Anyone who violates the spirit of the aforementioned expansion/explanation of what the RULES mean here as applied to music and videos (and this also includes the "making of videos") will meet up with one of the following consequences:


If you have ANY questions about what may or may not be acceptable here, you can always PM a Moderator and ask first before posting something that might get you in trouble here.

•any links to (or other sharing sites of a similar nature)are generally not allowed.
While some videos like fan made items or spoof animations are allowed, we do not allow linking to youtube. Oftentimes there is/are illegal videos of Rammstein performances to the side of the linked videos. Actual Rammstein Videos which are very illegal to be hosted by that site - therefore we cannot allow links to youtube to be allowed.

So, links to youtube are now allowed - ONLY IF it is a fanmade video by you, and does not contain bootleg footage or footage of live performances or released performances. Stills from photos found on the net are OK. A montage is OK. Clips of released footage are NOT OK.

Please try to understand that sometimes while we may allow a certain individuals fanmade videos, and deny another persons it is usually because the content in it could get the forums in trouble.

Also if some individuals post their fanmade video and it turns out to be bootleg footage that they filmed themselves at a concert and consider that "fanmade" - then we will have to reverse the ruling on allowing fanmade videos PERIOD!

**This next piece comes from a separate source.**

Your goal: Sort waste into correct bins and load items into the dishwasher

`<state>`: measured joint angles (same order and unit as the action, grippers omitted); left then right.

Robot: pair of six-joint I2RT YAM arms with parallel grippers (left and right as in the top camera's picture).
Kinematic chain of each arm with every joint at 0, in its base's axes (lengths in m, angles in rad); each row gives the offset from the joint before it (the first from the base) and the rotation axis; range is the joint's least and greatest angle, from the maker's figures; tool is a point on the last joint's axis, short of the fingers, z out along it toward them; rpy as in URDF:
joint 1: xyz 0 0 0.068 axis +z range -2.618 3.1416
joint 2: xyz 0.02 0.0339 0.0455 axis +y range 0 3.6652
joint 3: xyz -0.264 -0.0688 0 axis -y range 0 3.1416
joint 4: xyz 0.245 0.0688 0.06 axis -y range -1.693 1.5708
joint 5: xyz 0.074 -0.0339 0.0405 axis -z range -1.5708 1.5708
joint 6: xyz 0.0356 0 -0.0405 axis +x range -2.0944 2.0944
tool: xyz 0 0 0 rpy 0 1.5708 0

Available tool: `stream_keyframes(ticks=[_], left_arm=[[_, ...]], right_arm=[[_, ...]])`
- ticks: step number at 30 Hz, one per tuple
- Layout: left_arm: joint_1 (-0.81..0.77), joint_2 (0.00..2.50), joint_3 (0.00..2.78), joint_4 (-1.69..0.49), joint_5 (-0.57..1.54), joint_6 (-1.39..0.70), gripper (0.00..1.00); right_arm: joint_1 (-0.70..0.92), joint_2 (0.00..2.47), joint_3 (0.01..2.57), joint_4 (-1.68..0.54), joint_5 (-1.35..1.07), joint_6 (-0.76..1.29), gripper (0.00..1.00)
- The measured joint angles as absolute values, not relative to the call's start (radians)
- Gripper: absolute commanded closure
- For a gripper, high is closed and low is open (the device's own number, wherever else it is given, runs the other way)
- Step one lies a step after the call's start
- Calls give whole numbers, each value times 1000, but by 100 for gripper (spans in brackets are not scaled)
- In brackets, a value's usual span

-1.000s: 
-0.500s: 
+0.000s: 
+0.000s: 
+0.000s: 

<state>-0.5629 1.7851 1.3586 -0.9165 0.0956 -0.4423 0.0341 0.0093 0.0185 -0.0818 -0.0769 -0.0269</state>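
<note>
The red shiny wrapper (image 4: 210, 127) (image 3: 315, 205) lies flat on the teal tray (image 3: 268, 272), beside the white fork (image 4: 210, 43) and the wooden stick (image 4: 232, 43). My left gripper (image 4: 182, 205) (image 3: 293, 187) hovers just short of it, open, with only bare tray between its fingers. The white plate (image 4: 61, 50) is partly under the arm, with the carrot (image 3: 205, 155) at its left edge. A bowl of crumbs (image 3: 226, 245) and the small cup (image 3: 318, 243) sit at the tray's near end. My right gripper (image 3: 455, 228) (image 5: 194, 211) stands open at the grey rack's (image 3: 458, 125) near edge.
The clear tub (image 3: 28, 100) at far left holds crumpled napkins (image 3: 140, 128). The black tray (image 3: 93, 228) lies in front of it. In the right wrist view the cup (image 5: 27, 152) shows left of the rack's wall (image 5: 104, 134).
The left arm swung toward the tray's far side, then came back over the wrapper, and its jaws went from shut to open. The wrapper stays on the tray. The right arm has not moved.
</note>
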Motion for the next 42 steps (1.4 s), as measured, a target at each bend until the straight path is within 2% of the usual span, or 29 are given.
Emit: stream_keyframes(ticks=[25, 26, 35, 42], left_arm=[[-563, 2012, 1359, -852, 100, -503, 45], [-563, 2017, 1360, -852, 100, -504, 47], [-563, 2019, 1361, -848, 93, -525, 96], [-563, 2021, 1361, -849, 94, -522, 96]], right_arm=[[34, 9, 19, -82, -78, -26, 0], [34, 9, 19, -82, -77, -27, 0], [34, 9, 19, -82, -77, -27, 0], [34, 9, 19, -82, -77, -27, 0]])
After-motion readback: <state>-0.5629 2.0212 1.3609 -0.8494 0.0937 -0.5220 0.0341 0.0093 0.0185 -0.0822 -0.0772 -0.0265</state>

Here is an update on what is considered "fanmade".
Fanmade is fanmade. You did it yourself. Like cut and paste. You creatd everything yourself. No footage filmed by someone else no clips. Still images are OK.
For example:
If you go out and find 6 banana slugs in the yard, dress them up in LAB outfits, and put the skinniest one in a paper boat and play the music to SEEMANN on a kazoo. That is fanmade.

If you have a coverband and you do your own video or you have footage of YOUR band's performance. That is fanmade.

If you have images that you sketched of how you think the video for a song should have been and you put it to music - I think we can allow that.

Use your creativity.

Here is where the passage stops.